**Exercise details**
Output the data below exactly, images excluded.

**Given information**

Content starts

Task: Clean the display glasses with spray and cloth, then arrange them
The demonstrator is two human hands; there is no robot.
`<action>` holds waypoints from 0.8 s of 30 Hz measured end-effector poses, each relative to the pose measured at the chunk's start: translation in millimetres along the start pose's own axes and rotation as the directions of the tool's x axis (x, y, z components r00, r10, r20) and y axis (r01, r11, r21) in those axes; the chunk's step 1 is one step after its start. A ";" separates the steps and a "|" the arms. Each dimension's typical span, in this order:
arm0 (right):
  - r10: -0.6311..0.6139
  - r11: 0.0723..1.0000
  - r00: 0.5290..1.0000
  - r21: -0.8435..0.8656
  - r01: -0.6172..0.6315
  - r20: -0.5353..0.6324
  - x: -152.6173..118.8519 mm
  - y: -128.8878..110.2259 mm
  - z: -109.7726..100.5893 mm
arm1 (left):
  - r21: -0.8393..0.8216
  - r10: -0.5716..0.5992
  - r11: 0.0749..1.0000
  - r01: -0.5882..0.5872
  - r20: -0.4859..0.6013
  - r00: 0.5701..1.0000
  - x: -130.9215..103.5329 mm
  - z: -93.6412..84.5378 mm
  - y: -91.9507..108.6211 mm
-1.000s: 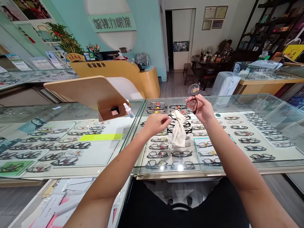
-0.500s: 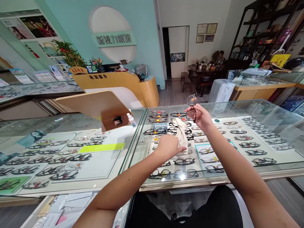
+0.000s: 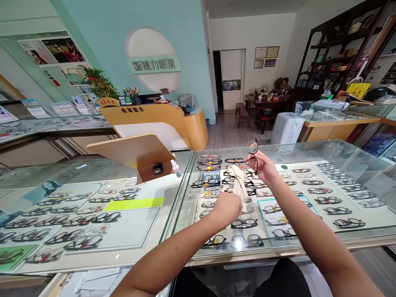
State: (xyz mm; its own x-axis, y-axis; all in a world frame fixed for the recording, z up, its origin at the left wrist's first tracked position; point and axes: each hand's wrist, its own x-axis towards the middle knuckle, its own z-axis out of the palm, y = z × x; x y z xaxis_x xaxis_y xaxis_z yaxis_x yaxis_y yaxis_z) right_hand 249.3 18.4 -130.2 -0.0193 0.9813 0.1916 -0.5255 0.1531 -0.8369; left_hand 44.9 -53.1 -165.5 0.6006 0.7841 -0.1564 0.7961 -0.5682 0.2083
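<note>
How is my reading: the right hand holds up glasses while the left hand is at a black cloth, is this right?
Not quite: the cloth is cream, not black, as the head view shows. The left hand is at it, and the right hand holds up glasses.

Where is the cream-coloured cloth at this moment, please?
In the head view, the cloth is slightly right of centre over the glass case, between the left hand and the eyeglasses in the right hand.
</note>
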 end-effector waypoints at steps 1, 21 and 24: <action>0.004 1.000 1.000 -0.005 -0.004 0.000 -0.3 1.1 0.2 | 0.001 -0.005 1.000 0.005 -0.014 1.000 -0.9 -0.9 0.8; -0.077 0.997 0.986 -0.016 0.080 0.144 -2.4 -57.2 63.3 | -0.778 -0.113 0.489 -0.395 -0.506 0.855 -6.2 -131.7 -42.2; -0.065 0.998 0.976 -0.005 0.067 0.210 -0.3 -79.4 91.2 | -0.808 -0.091 0.457 -0.371 -0.458 0.884 -21.2 -167.0 -35.7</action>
State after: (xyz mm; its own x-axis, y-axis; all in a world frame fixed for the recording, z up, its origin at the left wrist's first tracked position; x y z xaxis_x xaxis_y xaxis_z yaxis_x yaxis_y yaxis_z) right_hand 213.5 -4.7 -17.0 -0.1633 0.9229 0.3486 -0.5216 0.2191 -0.8246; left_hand -8.7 -7.7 -8.4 0.4250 0.8592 0.2847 0.0805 -0.3492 0.9336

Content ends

**Result below**
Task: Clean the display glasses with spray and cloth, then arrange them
The demonstrator is two human hands; there is no robot.
`<action>` holds waypoints from 0.8 s of 30 Hz measured end-effector poses, each relative to the pose measured at the chunk's start: translation in millimetres along the start pose's own axes and rotation as the directions of the tool's x axis (x, y, z components r00, r10, r20) and y axis (r01, r11, r21) in those axes; the chunk's step 1 is one step after its start. A ";" separates the steps and a "|" the arms. Each dimension's typical span, in this order:
arm0 (right):
  - r10: -0.6311..0.6139
  - r11: 0.0723..1.0000
  - r00: 0.5290..1.0000
  - r21: -0.8435..0.8656
  - r01: -0.6172..0.6315
  - r20: -0.5353..0.6324
  - x: -152.6173..118.8519 mm
  - y: -128.8878..110.2259 mm
  - z: -109.7726..100.5893 mm
arm1 (left):
  - r21: -0.8393..0.8216
  - r10: -0.5716..0.5992
  - r11: 0.0749..1.0000
  - r01: -0.5882..0.5872
  - r20: -0.4859..0.6013
  - r00: 0.5701..1.0000
  - x: -130.9215..103.5329 mm
  - z: -93.6412..84.5378 mm
  - y: -91.9507..108.6211 mm
-1.000s: 
-0.500s: 
+0.000s: 
State: (xyz mm; its own x-axis, y-axis; all in a world frame fixed for the recording, z up, its origin at the left wrist's first tracked position; point and axes: each hand's wrist, its own x-axis towards the middle knuckle, its own z-axis out of the palm, y = z × x; x y z xaxis_x xaxis_y xaxis_z yaxis_x yaxis_y yaxis_z) right_hand 249.3 18.4 -130.2 -0.0193 0.9813 0.1916 -0.5255 0.1531 -0.8369; left_hand 44.9 -53.1 -165.5 0.6006 0.7841 -0.1564 0.7961 -0.5682 0.2083
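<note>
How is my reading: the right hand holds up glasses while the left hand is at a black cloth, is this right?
Not quite: the cloth is cream, not black, as the head view shows. The left hand is at it, and the right hand holds up glasses.

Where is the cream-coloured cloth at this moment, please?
In the head view, the cloth is slightly right of centre over the glass case, between the left hand and the eyeglasses in the right hand.
</note>
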 end-effector waypoints at steps 1, 21 and 24: <action>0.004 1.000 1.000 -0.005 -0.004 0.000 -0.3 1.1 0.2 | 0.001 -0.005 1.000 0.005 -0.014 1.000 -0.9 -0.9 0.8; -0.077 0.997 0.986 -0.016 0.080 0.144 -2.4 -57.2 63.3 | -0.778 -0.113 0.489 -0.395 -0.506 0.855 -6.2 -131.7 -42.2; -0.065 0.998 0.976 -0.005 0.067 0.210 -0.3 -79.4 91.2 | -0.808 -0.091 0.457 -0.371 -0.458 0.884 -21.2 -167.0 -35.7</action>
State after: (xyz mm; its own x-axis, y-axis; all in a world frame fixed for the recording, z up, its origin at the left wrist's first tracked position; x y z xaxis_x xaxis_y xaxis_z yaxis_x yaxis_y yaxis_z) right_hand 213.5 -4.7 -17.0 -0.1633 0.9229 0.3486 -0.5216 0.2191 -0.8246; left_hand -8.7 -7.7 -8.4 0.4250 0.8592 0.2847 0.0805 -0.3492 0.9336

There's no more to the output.